- **ASSIGNMENT**
Pull every line holding the string "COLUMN" from the records below.

- **TASK INPUTS**

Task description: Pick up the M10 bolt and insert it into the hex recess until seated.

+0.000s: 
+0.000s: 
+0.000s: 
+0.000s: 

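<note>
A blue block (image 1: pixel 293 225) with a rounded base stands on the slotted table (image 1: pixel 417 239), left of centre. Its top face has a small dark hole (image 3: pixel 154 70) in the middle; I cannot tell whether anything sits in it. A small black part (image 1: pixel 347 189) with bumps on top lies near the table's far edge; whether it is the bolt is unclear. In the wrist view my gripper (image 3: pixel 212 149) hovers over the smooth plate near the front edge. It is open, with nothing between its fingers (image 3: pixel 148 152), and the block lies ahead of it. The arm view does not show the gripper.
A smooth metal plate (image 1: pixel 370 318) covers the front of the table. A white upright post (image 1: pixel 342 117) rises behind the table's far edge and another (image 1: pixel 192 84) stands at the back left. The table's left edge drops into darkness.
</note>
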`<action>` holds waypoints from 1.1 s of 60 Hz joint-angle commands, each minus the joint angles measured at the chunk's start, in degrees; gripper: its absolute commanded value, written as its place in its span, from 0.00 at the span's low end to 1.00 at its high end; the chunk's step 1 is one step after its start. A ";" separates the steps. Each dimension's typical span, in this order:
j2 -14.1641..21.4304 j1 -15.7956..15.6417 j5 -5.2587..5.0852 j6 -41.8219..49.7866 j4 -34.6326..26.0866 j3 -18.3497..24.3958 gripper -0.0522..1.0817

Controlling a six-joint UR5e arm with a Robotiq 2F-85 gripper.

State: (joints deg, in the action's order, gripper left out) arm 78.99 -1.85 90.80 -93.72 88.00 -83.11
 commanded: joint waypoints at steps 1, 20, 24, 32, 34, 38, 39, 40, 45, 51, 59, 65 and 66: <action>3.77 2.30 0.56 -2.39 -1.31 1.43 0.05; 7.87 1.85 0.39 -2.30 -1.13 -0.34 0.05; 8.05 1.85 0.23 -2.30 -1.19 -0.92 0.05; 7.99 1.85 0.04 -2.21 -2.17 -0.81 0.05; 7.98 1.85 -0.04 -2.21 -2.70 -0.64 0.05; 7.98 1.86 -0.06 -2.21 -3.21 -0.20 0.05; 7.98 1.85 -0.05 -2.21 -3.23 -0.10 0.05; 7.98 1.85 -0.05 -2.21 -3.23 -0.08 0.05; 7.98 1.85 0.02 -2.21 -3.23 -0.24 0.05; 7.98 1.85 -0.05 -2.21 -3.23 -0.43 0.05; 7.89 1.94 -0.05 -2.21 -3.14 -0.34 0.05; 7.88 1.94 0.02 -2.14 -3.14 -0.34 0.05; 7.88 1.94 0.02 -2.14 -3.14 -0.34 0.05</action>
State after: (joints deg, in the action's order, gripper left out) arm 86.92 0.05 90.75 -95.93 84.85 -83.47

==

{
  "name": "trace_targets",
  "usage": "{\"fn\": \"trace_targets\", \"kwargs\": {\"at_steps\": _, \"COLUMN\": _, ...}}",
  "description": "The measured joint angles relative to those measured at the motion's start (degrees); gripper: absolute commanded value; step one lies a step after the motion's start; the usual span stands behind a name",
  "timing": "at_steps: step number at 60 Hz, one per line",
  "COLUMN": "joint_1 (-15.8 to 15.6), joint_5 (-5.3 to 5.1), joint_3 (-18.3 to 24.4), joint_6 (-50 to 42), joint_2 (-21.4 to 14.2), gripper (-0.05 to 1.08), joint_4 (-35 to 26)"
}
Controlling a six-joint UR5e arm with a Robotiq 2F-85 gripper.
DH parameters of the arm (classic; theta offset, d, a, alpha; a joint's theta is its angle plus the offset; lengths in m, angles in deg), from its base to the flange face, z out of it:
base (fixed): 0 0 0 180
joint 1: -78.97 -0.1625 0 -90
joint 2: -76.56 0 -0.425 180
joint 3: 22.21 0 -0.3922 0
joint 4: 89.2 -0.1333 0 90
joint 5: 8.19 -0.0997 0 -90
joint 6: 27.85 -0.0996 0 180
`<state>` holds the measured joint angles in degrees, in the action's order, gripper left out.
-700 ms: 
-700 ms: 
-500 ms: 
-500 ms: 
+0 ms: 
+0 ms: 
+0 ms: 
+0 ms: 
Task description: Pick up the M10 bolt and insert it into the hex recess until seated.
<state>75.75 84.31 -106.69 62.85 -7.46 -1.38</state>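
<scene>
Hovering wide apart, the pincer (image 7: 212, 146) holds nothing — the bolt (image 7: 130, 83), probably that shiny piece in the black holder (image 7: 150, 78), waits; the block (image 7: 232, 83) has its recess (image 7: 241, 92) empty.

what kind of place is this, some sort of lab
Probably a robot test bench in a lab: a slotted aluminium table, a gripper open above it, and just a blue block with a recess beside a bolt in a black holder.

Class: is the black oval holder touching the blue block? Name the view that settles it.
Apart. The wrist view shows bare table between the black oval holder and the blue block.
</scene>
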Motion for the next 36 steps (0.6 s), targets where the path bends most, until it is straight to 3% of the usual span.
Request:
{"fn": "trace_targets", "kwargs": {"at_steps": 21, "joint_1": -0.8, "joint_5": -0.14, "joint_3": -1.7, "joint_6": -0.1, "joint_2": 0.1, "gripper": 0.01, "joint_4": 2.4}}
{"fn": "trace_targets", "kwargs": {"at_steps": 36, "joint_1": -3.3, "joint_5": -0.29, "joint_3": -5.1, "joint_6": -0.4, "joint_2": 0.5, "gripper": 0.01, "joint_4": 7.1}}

- **TASK OUTPUT**
  "usage": "{\"fn\": \"trace_targets\", \"kwargs\": {\"at_steps\": _, \"COLUMN\": _, ...}}",
  "COLUMN": "joint_1 (-15.8 to 15.6), joint_5 (-5.3 to 5.1), joint_3 (-18.3 to 24.4), joint_6 (-50 to 42), joint_2 (-21.4 to 14.2), gripper (-0.05 to 1.08), joint_4 (-35 to 26)"

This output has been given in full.